# 2008 NBA Playoffs 1st Round Game 2: Houston Rockets vs. Utah Jazz



## Cornholio (Feb 13, 2005)

*[0-1]*


*TOYOTA CENTER
Saturday, 4/21
9:30 PM ET
TNT*​


----------



## AllEyezonTX (Nov 16, 2006)

We've taking the 1st punch, now it's time to fight back like a champion would


----------



## OneBadLT123 (Oct 4, 2005)

So um yeah, we need to win this or else we are going to be swept. Simple as that


----------



## OneBadLT123 (Oct 4, 2005)

Oh yeah, and Rick, this IS NOT the time to test rotations and try to figure out what match ups work best. Thats why you watch tape. This isn't the regular season... 

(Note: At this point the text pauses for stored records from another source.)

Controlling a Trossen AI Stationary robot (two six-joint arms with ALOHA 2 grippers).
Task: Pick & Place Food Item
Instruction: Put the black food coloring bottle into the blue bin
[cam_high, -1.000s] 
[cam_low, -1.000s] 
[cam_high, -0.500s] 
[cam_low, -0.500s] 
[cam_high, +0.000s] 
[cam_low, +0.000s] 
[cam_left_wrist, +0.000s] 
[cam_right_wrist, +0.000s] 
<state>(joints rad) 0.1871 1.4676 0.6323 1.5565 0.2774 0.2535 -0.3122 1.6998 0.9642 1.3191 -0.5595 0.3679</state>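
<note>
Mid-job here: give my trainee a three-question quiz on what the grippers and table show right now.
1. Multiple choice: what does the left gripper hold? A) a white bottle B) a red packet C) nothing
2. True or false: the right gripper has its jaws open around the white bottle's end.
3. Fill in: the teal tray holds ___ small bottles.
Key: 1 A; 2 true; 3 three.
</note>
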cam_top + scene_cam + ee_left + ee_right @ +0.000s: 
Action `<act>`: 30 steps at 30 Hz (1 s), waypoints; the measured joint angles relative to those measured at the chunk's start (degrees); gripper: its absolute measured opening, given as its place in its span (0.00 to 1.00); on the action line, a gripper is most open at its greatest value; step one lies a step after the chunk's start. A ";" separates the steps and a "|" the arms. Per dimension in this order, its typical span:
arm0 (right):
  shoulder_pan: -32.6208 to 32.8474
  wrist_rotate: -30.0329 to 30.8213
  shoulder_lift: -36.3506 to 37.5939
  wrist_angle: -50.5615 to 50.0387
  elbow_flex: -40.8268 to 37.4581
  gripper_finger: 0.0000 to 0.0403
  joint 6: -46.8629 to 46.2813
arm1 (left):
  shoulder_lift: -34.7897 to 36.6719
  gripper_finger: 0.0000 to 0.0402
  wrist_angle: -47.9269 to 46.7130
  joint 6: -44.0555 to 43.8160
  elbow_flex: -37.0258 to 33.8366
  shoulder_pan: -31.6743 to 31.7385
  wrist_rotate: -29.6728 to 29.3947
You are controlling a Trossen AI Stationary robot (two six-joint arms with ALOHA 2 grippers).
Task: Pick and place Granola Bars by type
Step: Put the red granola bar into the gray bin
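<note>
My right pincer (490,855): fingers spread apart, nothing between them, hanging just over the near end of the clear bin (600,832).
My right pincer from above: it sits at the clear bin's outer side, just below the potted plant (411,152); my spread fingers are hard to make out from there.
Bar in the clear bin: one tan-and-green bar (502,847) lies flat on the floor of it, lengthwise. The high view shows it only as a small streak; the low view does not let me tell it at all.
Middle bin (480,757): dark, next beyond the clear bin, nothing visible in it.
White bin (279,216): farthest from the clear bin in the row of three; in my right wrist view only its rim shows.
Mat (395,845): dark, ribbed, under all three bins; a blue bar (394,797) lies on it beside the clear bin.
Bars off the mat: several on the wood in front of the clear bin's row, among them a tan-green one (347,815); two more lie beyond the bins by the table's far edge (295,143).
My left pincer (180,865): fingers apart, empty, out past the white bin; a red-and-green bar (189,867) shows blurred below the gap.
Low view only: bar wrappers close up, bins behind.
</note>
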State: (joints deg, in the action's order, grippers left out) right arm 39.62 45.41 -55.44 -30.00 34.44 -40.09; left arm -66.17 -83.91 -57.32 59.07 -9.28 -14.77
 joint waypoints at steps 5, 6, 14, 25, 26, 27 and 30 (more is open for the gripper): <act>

Same to you Rockets, you do know this is the playoffs now right?


----------



## mtlk (Apr 25, 2005)

*LETS GO ROCKETS! Revenge :angel:


A must win game.*


----------



## Krimzon (Feb 26, 2007)

If we lose this game, it could be it. Let's try to win at least one game.


----------



## jdiggidy (Jun 21, 2003)

As I said, didn't watch game 1 but if the team plays as bad as it did in game 2 Houston gets swept.

TMac needs to come with alot more than he had. AK47 and him washed so it was on the rest of the team.


----------



## Legend-Like (Mar 25, 2006)

*must Win This Game!!!!!*


----------



## mtlk (Apr 25, 2005)

*Please T-mac lead the team like a leader should. *


http://www.youtube.com/watch?v=PTfBjeIur1c&eurl=http://bbs.clutchfans.net/showthread.php?t=147090


----------



## hroz (Mar 4, 2006)

+14 Hours to go. I am worried. Not going to lie.


----------



## jdiggidy (Jun 21, 2003)

Rockets will go down 0 and 2 only to come back and win 4 in a row!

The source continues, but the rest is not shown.